====== Data provided

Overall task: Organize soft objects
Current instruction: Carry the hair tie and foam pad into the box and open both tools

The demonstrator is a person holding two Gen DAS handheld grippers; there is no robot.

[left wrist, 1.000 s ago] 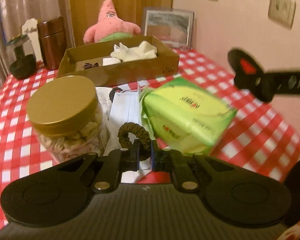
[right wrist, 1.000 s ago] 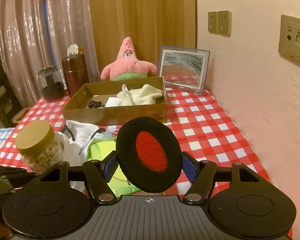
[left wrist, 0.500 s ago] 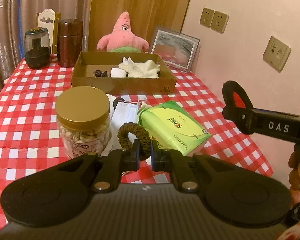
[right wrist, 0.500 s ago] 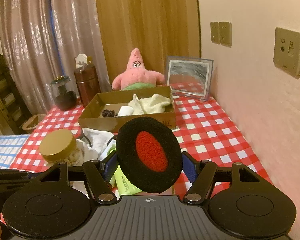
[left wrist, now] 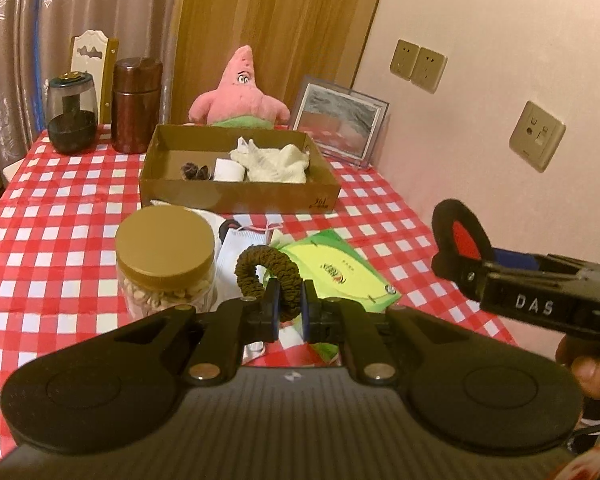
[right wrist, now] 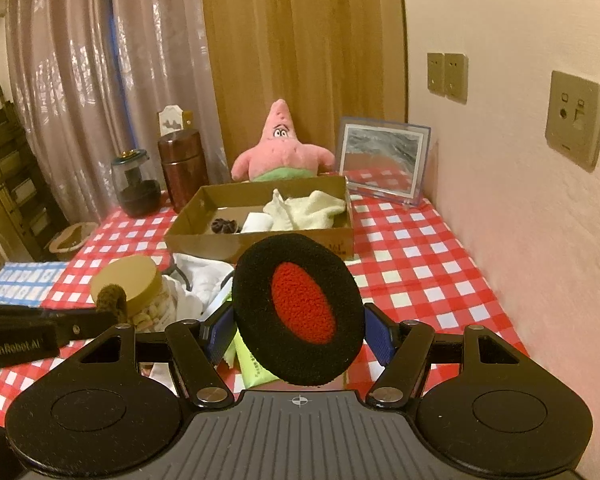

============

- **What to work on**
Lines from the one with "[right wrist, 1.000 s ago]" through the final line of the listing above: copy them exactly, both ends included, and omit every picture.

- **Solved exercise**
[right wrist, 1.000 s ago] 
[left wrist, 0.500 s ago] 
[right wrist, 0.500 s ago] 
[left wrist, now] 
[right wrist, now] 

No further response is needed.